#### EXERCISE INSTRUCTIONS:
The answer must consist of every line from the entries that holds the word "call".
━━━━━━━━
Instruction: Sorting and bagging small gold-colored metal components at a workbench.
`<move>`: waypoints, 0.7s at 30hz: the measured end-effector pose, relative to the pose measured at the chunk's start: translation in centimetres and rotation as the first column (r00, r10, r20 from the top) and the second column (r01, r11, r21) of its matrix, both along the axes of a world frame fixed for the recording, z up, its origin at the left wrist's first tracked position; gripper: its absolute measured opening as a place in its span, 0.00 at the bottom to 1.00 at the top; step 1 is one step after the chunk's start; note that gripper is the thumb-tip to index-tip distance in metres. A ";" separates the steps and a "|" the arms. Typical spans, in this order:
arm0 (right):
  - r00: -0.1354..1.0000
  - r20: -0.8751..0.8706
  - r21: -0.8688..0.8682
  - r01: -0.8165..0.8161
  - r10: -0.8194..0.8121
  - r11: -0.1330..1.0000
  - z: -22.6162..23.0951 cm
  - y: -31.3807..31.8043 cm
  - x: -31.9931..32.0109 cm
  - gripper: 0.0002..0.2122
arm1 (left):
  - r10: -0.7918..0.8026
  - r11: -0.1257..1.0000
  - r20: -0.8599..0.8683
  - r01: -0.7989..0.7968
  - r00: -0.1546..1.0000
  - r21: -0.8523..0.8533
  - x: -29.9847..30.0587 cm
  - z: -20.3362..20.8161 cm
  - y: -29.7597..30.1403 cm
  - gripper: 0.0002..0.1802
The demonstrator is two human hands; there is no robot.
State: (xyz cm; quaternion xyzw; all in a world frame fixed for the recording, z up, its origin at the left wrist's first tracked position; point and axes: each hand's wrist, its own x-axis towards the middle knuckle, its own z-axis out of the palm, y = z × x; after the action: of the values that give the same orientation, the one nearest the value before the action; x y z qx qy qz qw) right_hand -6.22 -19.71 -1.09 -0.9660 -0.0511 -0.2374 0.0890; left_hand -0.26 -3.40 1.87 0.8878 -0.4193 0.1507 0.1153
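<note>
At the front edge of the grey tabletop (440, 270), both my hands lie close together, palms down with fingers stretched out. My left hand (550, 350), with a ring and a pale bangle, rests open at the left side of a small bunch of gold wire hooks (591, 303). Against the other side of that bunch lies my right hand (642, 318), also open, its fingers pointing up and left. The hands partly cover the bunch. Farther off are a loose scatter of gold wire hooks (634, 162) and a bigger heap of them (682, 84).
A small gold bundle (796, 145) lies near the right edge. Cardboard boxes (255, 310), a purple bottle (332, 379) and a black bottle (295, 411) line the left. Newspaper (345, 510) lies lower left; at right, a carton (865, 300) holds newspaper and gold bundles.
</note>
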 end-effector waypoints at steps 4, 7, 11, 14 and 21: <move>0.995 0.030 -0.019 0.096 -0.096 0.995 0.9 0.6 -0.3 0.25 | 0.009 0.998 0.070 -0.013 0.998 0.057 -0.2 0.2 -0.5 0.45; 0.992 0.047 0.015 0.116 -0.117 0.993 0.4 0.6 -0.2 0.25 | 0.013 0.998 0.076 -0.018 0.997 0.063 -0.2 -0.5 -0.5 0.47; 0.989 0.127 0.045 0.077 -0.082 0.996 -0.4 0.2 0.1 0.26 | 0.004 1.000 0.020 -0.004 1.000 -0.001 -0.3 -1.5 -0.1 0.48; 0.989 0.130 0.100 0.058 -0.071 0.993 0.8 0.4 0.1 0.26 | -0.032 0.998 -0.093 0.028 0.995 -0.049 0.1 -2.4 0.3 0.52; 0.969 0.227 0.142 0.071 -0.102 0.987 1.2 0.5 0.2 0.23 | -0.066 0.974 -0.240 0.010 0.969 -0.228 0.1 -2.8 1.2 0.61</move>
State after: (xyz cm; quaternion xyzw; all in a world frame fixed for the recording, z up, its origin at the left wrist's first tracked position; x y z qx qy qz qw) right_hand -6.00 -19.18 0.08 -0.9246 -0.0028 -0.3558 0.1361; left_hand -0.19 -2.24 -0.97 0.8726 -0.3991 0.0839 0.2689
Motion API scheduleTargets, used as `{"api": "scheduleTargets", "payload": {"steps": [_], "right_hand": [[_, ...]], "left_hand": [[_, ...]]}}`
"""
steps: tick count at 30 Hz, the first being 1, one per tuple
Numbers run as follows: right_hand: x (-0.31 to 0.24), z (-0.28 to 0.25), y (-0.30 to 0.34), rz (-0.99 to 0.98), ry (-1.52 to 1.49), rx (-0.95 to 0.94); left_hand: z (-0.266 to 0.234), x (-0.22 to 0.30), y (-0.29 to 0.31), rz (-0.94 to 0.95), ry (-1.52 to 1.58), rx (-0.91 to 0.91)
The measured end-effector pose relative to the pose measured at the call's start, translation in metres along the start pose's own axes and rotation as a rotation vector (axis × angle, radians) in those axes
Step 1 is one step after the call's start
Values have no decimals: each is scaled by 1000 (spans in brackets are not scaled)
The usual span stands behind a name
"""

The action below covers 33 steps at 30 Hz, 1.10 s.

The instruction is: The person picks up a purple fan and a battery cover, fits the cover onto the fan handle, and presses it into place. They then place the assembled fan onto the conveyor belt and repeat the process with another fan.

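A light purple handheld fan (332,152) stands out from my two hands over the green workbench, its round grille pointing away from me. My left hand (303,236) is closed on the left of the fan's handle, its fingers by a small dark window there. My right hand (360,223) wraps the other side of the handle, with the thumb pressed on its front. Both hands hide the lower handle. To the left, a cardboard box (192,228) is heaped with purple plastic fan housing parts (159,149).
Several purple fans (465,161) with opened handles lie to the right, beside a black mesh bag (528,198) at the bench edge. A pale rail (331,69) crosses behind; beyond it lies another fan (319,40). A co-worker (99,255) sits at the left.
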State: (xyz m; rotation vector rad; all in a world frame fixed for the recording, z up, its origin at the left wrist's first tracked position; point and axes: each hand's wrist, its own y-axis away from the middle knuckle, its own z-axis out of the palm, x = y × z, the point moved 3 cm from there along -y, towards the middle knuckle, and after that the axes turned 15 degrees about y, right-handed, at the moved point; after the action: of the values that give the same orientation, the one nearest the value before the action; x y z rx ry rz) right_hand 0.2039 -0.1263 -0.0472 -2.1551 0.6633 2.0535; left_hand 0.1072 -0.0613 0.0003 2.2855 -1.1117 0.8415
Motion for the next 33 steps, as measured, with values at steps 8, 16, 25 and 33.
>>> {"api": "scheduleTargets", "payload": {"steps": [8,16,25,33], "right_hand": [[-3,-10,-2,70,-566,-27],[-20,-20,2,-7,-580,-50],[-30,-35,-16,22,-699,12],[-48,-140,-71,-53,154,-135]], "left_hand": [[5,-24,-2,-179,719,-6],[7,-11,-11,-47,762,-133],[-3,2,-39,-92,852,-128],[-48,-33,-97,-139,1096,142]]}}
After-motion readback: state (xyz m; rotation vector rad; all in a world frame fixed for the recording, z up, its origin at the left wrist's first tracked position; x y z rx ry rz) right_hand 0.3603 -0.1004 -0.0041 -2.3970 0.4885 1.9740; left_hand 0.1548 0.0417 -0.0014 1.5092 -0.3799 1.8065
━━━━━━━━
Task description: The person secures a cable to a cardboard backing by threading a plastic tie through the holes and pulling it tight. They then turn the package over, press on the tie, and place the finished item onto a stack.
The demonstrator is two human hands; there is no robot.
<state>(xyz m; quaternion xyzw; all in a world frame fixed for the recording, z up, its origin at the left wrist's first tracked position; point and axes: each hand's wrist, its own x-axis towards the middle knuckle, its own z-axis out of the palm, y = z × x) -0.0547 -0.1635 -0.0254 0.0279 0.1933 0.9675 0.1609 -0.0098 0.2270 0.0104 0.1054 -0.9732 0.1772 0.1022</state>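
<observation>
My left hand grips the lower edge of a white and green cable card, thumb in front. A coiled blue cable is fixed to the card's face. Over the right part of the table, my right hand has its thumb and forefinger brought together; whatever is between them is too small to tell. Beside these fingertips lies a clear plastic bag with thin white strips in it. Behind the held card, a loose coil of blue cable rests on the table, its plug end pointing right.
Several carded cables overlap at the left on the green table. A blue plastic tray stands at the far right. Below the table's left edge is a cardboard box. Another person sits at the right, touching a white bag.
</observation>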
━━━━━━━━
#### REPLY:
The measured end-effector pose relative to the pose measured at the call's start, translation in metres along the start pose's own axes and rotation as a rotation vector (axis × angle, radians) in those axes
Step 1 is one step after the call's start

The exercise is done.